Memórias de uma candidata à santa

Memórias de uma candidata à santa.

(10º lugar no Prata da Casa `97 - Petrobras)

- Às 8:30 a porta do armário foi aberta. A claridade repentina ofuscou-me totalmente. Duas mãos calejadas contendo unhas sujas, me tocaram. Senti o bafo de conhaque barato. Também senti cócegas, porem mantive minha dignidade e não dei nem um rápido sorriso.

- Fui colocada sob uma axila fedorenta. O cheiro do desodorante era pior que o do suor. Em 2 minutos estava instalada no banco traseiro do velho chevette. Pelo menos não teria de enfrentar aquele ônibus que fazia o trajeto Mauá-Caxias.

- Na 1a. curva fechada, fui ao solo. Não pude voltar ao banco. A cada nova curva, tinha a nítida impressão de estar me descosturando.

- Após uns 15 minutos, paramos. Fui retirada do carro. Deparei com um enorme grupo de homens me olhando com cobiça. Confesso que cheguei a sentir arrepios por todo o corpo.Fui apalpada por alguns e beijada por outros. Finalmente, após algumas rusgas, as equipes foram separadas e o juiz (imaginem só - conseguiram um) ordenou o início da conturbada peleja. Estavam em disputa, duas caixas de cerveja !

- Daquele bando de peladeiros, apenas uns 4 ou 5 sabiam me tratar com relativo carinho.O resto, inclusive meu dono Alfredo, me bicavam a todo o momento, sem nenhuma cerimônia. Só dele, contei 26 bicos. Suportei tudo heroicamente sem gemer.

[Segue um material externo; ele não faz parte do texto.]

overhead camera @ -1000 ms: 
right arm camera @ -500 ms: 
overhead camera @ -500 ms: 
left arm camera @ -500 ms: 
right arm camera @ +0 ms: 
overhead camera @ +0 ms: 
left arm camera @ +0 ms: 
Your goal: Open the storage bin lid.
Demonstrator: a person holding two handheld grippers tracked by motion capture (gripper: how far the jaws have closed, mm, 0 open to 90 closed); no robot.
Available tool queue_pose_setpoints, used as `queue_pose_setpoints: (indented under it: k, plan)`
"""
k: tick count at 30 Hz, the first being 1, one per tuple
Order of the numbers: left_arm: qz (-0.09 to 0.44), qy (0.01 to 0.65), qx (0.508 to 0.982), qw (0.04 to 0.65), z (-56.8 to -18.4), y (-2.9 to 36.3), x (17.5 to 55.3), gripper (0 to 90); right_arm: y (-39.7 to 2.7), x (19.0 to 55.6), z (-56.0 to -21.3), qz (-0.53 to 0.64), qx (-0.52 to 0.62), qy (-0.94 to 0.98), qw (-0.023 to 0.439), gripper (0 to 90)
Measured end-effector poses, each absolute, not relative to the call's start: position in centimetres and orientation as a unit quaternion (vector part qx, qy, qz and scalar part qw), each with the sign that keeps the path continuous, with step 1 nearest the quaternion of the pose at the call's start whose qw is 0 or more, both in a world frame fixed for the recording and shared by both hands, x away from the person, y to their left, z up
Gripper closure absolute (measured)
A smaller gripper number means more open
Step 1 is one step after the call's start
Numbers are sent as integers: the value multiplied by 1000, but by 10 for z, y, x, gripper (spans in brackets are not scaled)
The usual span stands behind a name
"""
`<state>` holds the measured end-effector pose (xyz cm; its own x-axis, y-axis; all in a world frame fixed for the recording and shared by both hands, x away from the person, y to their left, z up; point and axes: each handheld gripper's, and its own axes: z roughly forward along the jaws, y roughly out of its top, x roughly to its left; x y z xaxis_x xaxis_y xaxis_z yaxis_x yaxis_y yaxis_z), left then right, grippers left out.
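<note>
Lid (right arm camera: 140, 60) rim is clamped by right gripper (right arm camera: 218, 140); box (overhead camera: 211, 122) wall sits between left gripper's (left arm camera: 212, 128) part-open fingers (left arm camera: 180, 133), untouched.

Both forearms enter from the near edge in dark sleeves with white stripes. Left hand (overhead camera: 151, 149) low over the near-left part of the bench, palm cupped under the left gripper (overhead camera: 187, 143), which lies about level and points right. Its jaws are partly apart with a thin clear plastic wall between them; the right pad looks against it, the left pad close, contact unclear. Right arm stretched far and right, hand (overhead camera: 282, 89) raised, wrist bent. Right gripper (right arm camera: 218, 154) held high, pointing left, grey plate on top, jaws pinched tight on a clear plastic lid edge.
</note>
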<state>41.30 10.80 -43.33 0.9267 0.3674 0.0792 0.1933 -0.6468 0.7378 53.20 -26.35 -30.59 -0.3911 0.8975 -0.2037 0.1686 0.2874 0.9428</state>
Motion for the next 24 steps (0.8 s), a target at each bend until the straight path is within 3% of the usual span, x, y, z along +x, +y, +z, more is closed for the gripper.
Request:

- Quando "Kifu" (adorei seus pés marrons) foi derrubado violentamente dentro da área Aos 44 minutos do segundo tempo, o juiz (já era outro) marcou o indiscutível penalty, que daria a chance do empate. Neste momento, "Lula" me isolou por sobre o muro lateral. Rolei através das urtigas, bati no teto do Chevette e só parei na lama, no fundo do pasto. Fiquei tonta. Levei um susto quando vi uma vaca de pernas tortas, mastigando capim e olhando-me com desprezo, sem perceber (ainda bem) que eu era feita de material que um dia pertencera a parente seu. Alfredo veio me recolher com um largo sorriso estampado na face.

- À medida que nos aproximávamos do campo, eu ouvia os elogios feitos à genitora do juiz. Fui colocada na marca fatal (na verdade, uma cova rasa). Só então, descobri qual o motivo do largo sorriso de Alfredo. Ele iria bater o polêmico penalty. Que azar enorme o meu! Seria o vigésimo sétimo bico dele sobre meu corpo já sofrido.

- E foi assim que cheguei aqui, São Pedro. Quando a ponta da surrada chuteira me tocou com violência, explodi bravamente sem um gemido sequer. Ainda consegui ouvir as boas gargalhadas dos torcedores e sentir a decepção estampada no rosto molhado e vermelho do meu algoz, ao ver que não tive forças para me deslocar mais de dois metros ...

- Se o Papa souber disso, com certeza vai canoniza-la, minha filha. Pode entrar, sofrida.